Rotterdam seems to contrast Amsterdam pretty heavily, with the interest there really rooted in the music, more so than creating an image of a music haven.

“I’d like to think so, but that’s probably because I’m from Rotterdam. There’s always been a strong community; a lot of people involved in techno but not a huge club scene. I think this says a lot about why there’s a lot of big techno artists that come from Rotterdam. People have to try and make something out of the scene themselves and they do it by making music, not by clubbing or whatever. I think there’s a lot of good stuff in Rotterdam despite the fact that we don’t have a strong clubbing scene.

It’s not that common that people in Holland get the same chances as me. Everyone is focused on the headliners from abroad, so eventually there’s a lot of people doing very good stuff and you just don’t see them.

You [the media] have the responsibility to try and educate people about these artists. That’s the important thing. In Holland, there aren’t so many people taking these responsibilities. They have a lot of strength to push [small artists] and they don’t, which frustrates me!”

His label, Self-Reflektion, has gone from strength to strength since its launch. Having your own label is nothing new in today’s electronic music landscape, however Stranger’s unique style now has a place where it doesn’t have to compromise.
The lack of compromise is evident via his two most recent releases under his ‘Unknown Artist’ alias on the label. Both ‘Nostalgica’ and ‘Paranoid Dancer’ are certain floorfillers.

“I made that [Nostalgica] in one day. Paranoid Dancer is really important to me, I was working on it, polishing it and polishing it and I worked on it for so long to the point where I got frustrated with it, but everyone talks about Nostalgica! I really didn’t expect that record to do as well as it did.”

Stranger tracks never quite sound like they’re straight from the 90s or straight from 2018, but they’d fit in in both eras simultaneously.

“This comes naturally. If you listen to my first records, I wouldn’t say that I was copying, but they were sounding more like tracks that were made in the 90s. This is because this is the sound that I lived. For years I’ve been digging for stuff from the 90s. I’d been playing hardcore for 10 years before I started doing this so I was always listening to these kind of sounds. From that, you get influenced, you make tracks that sound like that.

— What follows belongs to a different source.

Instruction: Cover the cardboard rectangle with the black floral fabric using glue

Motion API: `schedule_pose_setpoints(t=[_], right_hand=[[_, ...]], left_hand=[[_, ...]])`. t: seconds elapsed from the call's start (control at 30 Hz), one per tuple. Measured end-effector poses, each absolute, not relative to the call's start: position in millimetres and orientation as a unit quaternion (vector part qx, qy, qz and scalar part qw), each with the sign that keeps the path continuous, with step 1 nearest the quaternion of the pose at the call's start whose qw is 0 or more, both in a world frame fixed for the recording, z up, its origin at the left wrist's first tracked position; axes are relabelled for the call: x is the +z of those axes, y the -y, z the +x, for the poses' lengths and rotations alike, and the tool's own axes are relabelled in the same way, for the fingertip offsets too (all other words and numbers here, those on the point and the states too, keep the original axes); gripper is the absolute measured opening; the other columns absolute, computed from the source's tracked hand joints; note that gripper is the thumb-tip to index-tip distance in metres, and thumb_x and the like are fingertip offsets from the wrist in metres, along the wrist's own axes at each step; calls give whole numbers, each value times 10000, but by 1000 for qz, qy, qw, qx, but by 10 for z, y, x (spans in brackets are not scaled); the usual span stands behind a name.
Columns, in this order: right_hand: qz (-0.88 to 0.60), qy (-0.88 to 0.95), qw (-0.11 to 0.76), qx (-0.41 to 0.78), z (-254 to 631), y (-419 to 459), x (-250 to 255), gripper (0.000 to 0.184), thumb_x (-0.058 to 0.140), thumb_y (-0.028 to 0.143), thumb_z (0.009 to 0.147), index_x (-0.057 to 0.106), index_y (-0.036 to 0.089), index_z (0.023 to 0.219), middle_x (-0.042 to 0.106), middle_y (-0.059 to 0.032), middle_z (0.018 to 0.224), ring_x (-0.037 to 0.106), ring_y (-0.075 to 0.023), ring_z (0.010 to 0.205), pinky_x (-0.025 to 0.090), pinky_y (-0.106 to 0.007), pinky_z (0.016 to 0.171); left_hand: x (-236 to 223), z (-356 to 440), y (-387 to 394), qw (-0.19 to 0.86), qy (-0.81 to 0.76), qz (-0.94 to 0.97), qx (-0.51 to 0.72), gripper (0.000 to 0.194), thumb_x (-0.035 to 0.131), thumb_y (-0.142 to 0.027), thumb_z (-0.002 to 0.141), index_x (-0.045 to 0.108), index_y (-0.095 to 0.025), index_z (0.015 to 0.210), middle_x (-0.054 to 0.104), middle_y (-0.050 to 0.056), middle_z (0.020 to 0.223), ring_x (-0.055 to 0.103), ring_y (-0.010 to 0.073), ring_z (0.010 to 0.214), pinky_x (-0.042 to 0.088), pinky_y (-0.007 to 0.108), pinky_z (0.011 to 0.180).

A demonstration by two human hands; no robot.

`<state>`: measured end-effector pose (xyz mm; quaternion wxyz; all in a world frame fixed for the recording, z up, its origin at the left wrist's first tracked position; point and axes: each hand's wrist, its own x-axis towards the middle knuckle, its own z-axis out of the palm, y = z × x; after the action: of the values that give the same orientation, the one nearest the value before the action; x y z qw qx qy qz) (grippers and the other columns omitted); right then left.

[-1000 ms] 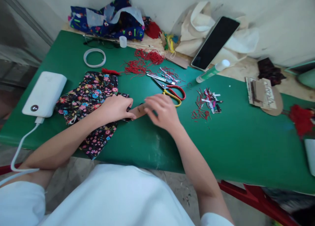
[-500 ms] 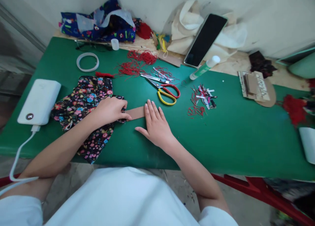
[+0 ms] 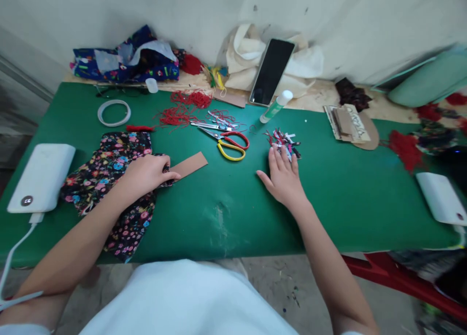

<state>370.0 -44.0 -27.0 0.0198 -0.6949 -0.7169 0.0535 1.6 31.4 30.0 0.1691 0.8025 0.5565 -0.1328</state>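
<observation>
My left hand (image 3: pixel 146 173) rests closed on a black floral cloth (image 3: pixel 105 179), pinching the end of a brown cardboard strip (image 3: pixel 189 164) against it. My right hand (image 3: pixel 282 176) lies flat and open on the green table (image 3: pixel 346 198), its fingertips touching a small heap of red thread and paper scraps (image 3: pixel 284 139). Scissors with red and yellow handles (image 3: pixel 228 142) lie between the two hands, a little farther back.
A white power bank (image 3: pixel 40 176) with a cable sits at the left, another white device (image 3: pixel 441 197) at the right. A tape ring (image 3: pixel 114 112), red threads (image 3: pixel 182 112), a glue stick (image 3: pixel 275 107), a phone (image 3: pixel 272 72), cardboard pieces (image 3: pixel 348 123) and blue fabric (image 3: pixel 124 62) line the back.
My right hand left the cardboard strip and moved right to the scrap heap. My left hand stays on the strip and cloth. The view shifted to the right.
</observation>
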Motion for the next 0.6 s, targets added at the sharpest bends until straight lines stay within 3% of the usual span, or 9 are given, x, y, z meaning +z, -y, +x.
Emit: schedule_pose_setpoints(t=[0.07, 0.23, 0.37, 0.43, 0.53, 0.6], right_hand=[[-668, 743, 42, 23, 3601, 432, -228, 761, 351, 496, 1012, 92, 128, 1627, 197, -149, 1674, 114, -319, 1575, 112, -618, 1262], [-435, 893, 16, 113, 3206, 521, -146, 678, 401, 473, 1015, 193, 243, 1618, 303, -76, 1645, 229, -248, 1554, 269, -501, 1261], [-439, 891, 26, 113, 3294, 476, -121, 621, 383, 472, 1024, 345, 172, 1567, 339, -110, 1625, 310, -272, 1525, 335, -514, 1231], [-463, 880, 55, 87, 3415, 411, -103, 535, 385, 418, 1031, 504, 121, 1459, 453, -141, 1563, 402, -293, 1479, 391, -510, 1195], [-476, 869, 126, 49, 3491, 271, -48, 374, 446, 347, 1015, 687, 118, 1186, 663, -160, 1345, 595, -295, 1295, 497, -472, 1080], [-477, 863, 164, 36, 3436, 150, 0, 310, 483, 328, 998, 698, 135, 1110, 718, -155, 1224, 652, -289, 1176, 530, -464, 1004]], left_hand=[[294, -35, -369, 172, -569, 795, -122, 508, 467, -712, 875, 609, -228, 819, 727, 96, 806, 671, 283, 783, 308, 283, 549], [302, -249, -563, 176, -622, 754, -116, 583, 496, -806, 793, 602, -234, 819, 706, 109, 820, 644, 299, 776, 325, 294, 566], [348, -401, -678, 181, -637, 744, -90, 541, 552, -763, 787, 583, -223, 806, 682, 99, 807, 615, 283, 790, 338, 304, 622], [420, -389, -678, 201, -631, 748, -42, 492, 548, -704, 822, 577, -213, 808, 660, 78, 769, 594, 254, 754, 340, 307, 639], [601, -204, -607, 272, -607, 745, 49, 435, 520, -640, 863, 589, -210, 856, 608, 22, 711, 540, 190, 672, 345, 287, 623], [733, 13, -540, 415, -562, 708, 101, 383, 577, -589, 848, 590, -209, 896, 616, -2, 762, 532, 149, 663, 371, 251, 599]])
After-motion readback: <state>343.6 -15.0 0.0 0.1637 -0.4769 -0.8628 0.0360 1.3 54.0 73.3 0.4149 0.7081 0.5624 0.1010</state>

Eventually, you want to make something new. You don’t want to make something you’ve already done. You want to keep trying to do things different. I don’t want to seem like an artist that uses rave stabs to be cool. I don’t want to offend anyone, I won’t name names!”

DSNT is really unique given that they don’t do warm up sets. It’s almost like a festival; everyone plays their preferred style and there are no real limitations as there would be on a normal club night.

“This is something that I’m trying to stay aware of; what I’m playing and why I’m playing it. A lot of gigs I didn’t dare to go as deep as I’d want to. I was making a lot of concessions. I found that that’s not what I want to do. At the same time, I’m not this sort of purist, I just like to play ravey records and if it’s not really for the dance floor then I’ll play it at home.

 

I’m in a position where it’s not that hard to play what I want to play, rather than playing hits. At the same time, people are enjoying the fact that I’m playing stuff from 1990-93.”

Ten years ago people were saying ‘Fuck off! You weren’t there when this music was made, play your own music!’. I’m happy now that the time is right for it.

The balancing act of the DJ lifestyle and maintaining it as a sustainable job is an endless question, and the fast paced life of a rave DJ from Rotterdam is none different. With drink and drugs being in constant close contact at parties and raves but the responsibilities of catching flights, promo and keeping up to date with releases are just as nearby.

“I am aware of the fact that I’m putting myself at risk by playing a lot. You’re putting yourself in the position where there’s a lot of drinks or drugs around. Awareness is something that’s really important. I’m not really a star at keeping myself on the low!”